El crimen organizado es orgánico, sistémico, integral. Es la violencia criminal, aquella que se modifica a cada instante, con nuevos objetivos, métodos, prácticas, recursos, regiones e intercomunicación entre ellos, incluido el espacio extranjero.

Ese es el crimen organizado, el que en este proceso de la interrelación entre el delito y sus persecutores cada día se internacionalizan más y nary lo vemos así; quién si lo ve y explota políticamente es EU con el casi himno sacro de las drogas.

¿Por qué este afán de apariencia lingüística? Pues porque nary lo es. Estamos confundiendo todo, metiendo en una bolsa cualquier agravio cuando por perseguir indistintamente nary advertimos que estamos ante el surgimiento de la violencia social, aquel daño que nutrient crecientemente la propia comunidad.

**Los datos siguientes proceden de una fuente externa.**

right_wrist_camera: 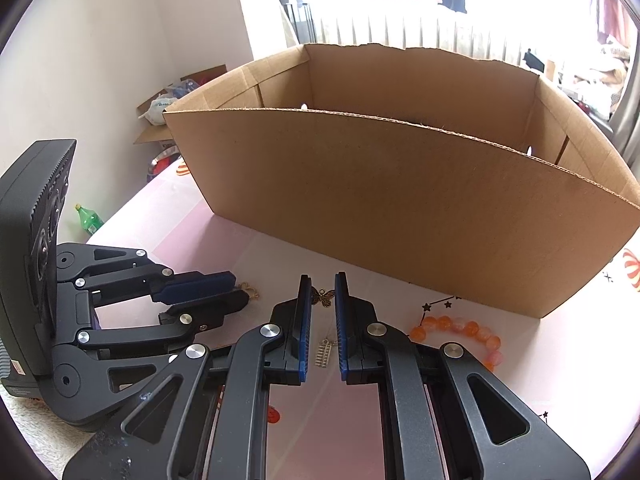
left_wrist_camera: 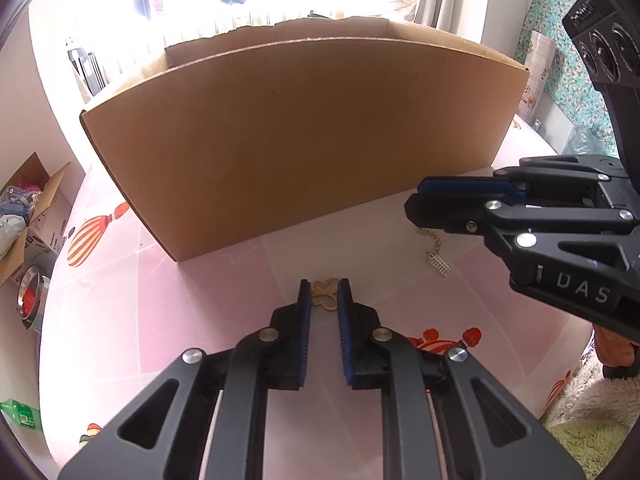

Prueba de tal nublada mezcla es lo indiscriminado de acudir todos ante cualquier hecho antisocial. Asistimos simultáneamente a someterlo todas las fuerzas del Estado, todo nivel de policías, la Guardia Nacional, el Ejército y … hasta los bomberos. Acuden todos porque nadie ha dicho qué le toca a quién y el conjunto termina naufragando en la confusión.

Evitar la violencia societal y más su incremento, sí es tarea de policías, de mejores y simples policías de barrio, de colonia, municipales, misdeed ostentosos vehículos y equipos que suelen ser poco útiles. Poco se gana gastando más.

Sí, la seguridad comunitaria es tarea de esa policía, pero más trascendente es la concientización familiar, la que logra la cohesión societal y la educación escolarizada, hoy abandonada y hasta despreciada por padres y maestros.

Es tarea que hay que distinguir de la que corresponde a los jueces, fiscales y fuerzas del orden. Entonces ¿hasta dónde es el asesinato un crimen del orden común o crimen organizado? Lo sabremos cuando se devele el caso.